_About this task_: Each line from the opening of the listing below through the line that contains "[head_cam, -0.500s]" is to be output exactly as written.

+ + + + + + +

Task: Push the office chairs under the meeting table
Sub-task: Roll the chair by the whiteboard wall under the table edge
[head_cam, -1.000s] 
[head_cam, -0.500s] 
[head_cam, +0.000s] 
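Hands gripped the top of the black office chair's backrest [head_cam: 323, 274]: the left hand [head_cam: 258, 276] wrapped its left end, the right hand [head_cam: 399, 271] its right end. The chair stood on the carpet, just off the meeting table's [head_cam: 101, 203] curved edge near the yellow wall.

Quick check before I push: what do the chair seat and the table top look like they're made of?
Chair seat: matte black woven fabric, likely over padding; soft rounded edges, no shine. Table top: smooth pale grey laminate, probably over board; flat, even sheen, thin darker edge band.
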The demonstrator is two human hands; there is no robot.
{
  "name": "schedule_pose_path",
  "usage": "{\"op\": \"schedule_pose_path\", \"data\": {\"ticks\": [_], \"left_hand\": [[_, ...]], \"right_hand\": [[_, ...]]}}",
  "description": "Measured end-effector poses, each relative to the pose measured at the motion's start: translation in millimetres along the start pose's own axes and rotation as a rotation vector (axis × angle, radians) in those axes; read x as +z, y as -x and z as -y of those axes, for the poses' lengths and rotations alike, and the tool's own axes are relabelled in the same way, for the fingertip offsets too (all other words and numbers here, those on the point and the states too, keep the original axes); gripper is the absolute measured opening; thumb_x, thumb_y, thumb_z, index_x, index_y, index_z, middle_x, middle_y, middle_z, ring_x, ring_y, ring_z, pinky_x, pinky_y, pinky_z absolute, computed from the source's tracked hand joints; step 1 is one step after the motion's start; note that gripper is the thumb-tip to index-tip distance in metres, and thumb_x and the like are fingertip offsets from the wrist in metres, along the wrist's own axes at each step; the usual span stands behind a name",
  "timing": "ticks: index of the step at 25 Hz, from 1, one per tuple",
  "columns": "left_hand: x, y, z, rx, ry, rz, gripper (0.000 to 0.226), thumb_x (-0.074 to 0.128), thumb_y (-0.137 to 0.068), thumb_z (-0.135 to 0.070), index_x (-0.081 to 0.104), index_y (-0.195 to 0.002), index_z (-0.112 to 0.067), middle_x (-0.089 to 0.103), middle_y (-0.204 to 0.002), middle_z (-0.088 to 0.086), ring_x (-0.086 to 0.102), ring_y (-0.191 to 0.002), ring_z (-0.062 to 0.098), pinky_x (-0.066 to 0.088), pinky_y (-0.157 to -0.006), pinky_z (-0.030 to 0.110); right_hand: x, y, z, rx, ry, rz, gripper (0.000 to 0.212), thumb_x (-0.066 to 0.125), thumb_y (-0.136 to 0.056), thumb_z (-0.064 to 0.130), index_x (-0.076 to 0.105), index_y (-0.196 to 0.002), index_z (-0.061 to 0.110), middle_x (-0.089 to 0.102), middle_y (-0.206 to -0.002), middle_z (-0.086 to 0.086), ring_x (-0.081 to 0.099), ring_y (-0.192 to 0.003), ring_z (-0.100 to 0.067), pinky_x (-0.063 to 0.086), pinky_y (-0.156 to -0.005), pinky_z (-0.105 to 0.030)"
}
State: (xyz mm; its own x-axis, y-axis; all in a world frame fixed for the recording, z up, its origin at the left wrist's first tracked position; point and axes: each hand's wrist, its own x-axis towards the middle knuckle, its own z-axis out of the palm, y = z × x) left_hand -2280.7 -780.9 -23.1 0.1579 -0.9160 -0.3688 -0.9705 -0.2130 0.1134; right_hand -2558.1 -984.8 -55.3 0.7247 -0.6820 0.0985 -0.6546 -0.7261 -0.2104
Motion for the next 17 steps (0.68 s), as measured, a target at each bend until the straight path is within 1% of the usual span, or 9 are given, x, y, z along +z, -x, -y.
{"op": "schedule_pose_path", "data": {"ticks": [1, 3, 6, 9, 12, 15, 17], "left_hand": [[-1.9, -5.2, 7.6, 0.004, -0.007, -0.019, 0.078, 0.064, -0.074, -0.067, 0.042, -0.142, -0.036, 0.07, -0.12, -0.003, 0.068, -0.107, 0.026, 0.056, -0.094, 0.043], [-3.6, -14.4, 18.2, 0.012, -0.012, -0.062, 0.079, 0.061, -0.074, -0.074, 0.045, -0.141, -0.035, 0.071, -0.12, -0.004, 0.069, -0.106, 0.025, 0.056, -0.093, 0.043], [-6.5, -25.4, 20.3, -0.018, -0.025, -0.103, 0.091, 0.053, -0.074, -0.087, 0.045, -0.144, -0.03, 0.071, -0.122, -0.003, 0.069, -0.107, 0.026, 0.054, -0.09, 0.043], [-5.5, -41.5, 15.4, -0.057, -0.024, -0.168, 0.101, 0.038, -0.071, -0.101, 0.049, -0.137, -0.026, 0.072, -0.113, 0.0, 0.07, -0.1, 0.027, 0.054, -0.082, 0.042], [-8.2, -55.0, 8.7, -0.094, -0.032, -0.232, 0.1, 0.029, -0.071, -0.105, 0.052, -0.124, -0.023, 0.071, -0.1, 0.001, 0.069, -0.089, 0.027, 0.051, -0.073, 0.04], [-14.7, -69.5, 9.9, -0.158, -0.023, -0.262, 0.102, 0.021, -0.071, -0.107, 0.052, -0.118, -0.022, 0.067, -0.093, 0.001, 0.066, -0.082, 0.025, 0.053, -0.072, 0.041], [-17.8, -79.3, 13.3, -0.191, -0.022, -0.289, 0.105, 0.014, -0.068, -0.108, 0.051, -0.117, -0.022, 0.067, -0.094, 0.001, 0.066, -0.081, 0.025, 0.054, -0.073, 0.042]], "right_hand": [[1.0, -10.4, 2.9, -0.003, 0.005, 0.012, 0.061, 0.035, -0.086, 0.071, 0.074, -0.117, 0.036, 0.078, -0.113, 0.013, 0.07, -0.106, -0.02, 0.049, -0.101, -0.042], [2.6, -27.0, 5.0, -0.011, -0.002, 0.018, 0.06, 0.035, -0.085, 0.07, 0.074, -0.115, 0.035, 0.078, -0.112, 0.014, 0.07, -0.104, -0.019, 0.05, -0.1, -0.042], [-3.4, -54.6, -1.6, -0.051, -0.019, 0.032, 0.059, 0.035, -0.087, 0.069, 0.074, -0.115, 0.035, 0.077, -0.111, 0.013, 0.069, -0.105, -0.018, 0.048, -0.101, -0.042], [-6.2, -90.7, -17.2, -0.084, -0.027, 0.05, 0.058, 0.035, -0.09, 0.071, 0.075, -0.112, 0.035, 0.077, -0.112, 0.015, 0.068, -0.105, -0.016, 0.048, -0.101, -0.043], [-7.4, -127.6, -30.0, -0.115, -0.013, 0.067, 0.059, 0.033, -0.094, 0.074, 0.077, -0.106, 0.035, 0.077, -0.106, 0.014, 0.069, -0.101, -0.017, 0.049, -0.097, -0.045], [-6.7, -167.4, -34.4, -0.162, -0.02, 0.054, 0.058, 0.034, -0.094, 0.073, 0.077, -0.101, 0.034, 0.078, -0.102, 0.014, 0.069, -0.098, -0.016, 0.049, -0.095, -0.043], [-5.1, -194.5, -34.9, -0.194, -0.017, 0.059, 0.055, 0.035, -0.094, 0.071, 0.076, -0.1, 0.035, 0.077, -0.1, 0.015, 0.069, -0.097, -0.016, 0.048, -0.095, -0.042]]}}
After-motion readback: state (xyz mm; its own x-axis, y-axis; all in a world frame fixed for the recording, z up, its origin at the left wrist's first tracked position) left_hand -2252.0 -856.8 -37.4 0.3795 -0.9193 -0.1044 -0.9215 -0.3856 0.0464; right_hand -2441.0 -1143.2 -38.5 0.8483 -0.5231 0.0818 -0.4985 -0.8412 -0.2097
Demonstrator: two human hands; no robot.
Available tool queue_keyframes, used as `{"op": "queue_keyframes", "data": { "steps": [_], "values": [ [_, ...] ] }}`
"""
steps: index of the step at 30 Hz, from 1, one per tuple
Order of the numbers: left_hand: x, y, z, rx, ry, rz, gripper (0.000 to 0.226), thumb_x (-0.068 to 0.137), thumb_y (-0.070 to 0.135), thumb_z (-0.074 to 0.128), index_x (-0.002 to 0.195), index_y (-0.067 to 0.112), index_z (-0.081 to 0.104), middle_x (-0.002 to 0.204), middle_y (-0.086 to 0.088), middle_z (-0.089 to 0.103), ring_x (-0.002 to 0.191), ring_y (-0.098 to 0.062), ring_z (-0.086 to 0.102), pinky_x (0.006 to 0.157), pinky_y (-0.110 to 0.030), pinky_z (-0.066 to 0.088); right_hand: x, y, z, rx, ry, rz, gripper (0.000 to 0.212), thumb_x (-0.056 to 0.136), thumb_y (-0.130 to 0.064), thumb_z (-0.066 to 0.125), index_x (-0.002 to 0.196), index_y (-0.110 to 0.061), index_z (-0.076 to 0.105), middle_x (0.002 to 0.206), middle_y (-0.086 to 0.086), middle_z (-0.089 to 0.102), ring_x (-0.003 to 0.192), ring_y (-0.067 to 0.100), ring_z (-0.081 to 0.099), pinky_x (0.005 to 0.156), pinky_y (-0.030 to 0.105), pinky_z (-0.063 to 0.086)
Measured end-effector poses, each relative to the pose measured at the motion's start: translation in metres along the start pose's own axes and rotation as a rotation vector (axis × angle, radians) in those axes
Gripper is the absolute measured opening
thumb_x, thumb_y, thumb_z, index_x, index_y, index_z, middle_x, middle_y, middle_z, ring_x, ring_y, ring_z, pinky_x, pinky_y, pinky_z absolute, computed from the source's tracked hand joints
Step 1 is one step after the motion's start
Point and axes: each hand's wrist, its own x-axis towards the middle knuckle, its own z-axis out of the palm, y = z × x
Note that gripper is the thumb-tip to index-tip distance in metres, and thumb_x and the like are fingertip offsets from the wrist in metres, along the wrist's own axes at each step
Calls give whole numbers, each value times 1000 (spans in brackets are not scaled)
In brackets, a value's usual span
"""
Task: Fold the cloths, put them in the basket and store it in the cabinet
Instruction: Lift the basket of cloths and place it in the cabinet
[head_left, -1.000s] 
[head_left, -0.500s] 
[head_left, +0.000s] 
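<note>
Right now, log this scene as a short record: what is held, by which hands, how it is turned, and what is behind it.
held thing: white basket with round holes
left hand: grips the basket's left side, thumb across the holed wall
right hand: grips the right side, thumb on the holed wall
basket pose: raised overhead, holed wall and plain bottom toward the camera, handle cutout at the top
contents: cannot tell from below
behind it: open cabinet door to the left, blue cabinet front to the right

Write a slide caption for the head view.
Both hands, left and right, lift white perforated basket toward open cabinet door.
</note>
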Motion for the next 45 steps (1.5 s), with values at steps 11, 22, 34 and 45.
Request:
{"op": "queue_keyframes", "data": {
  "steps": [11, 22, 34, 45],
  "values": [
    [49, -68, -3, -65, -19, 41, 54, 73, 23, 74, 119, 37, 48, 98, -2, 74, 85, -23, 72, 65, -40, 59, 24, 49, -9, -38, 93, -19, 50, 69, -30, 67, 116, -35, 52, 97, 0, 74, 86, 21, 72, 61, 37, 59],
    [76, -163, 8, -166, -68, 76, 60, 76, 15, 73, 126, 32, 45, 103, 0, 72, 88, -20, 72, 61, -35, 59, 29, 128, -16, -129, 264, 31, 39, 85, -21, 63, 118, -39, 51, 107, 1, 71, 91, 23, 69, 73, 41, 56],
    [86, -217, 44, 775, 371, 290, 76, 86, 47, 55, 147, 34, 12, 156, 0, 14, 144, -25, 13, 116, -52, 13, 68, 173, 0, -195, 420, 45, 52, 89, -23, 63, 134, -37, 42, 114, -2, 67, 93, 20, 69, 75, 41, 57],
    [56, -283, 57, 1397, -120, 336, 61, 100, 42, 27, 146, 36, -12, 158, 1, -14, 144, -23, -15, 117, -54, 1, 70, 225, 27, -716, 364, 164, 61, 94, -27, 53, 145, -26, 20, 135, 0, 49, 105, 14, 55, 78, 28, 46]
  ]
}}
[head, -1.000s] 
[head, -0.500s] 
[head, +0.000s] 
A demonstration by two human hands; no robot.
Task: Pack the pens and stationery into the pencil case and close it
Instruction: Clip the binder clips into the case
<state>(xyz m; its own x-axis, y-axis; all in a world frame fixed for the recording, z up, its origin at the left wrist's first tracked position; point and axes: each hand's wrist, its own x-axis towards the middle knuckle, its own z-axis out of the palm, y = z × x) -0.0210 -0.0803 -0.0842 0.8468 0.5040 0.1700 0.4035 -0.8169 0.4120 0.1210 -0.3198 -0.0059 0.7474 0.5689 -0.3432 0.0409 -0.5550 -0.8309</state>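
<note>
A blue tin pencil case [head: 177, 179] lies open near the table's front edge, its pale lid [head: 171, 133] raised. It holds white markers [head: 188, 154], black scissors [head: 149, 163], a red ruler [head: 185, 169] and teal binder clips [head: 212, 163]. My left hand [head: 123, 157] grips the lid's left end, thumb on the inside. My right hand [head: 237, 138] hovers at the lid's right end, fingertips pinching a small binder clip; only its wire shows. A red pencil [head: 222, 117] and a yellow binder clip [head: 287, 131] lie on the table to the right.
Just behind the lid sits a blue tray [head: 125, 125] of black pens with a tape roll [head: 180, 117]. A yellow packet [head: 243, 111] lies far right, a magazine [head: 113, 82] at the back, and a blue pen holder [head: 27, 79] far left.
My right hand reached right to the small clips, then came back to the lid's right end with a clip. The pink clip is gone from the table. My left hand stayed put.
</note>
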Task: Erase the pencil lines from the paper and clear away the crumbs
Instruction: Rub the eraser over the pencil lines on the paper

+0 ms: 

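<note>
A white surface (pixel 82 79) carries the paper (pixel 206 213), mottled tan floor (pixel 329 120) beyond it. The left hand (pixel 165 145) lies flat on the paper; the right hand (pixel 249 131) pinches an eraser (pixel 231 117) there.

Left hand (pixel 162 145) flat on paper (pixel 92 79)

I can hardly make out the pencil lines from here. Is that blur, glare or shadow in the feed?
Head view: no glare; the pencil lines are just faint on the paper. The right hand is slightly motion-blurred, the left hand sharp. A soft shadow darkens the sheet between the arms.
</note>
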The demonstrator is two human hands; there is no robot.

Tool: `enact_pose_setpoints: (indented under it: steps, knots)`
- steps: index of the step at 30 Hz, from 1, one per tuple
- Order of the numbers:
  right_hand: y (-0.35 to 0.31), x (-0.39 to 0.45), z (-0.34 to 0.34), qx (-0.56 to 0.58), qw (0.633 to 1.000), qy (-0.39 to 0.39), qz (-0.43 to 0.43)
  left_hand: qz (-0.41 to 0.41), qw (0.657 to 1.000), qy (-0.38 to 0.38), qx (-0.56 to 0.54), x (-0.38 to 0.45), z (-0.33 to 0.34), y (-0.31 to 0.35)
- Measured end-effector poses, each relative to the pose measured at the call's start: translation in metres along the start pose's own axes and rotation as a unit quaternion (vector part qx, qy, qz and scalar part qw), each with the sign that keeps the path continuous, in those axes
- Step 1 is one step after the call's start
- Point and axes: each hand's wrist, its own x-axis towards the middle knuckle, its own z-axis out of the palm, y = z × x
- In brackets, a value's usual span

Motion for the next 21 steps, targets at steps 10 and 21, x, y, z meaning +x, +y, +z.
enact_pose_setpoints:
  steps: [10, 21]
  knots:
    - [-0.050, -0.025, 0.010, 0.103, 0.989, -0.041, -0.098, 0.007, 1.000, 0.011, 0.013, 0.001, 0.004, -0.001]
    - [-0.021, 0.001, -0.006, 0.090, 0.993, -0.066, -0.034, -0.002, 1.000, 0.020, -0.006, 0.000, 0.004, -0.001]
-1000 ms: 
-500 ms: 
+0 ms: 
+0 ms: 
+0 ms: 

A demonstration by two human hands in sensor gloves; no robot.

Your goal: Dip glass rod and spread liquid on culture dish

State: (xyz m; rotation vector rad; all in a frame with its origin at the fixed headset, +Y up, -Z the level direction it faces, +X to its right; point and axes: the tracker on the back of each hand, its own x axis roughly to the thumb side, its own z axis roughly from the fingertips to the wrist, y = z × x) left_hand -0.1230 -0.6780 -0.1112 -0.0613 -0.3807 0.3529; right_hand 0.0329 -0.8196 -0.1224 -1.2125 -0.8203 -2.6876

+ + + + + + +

_Problem solution_:
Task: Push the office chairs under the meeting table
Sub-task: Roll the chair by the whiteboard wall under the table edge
[head_cam, -1.000s] 
[head_cam, -0.500s] 

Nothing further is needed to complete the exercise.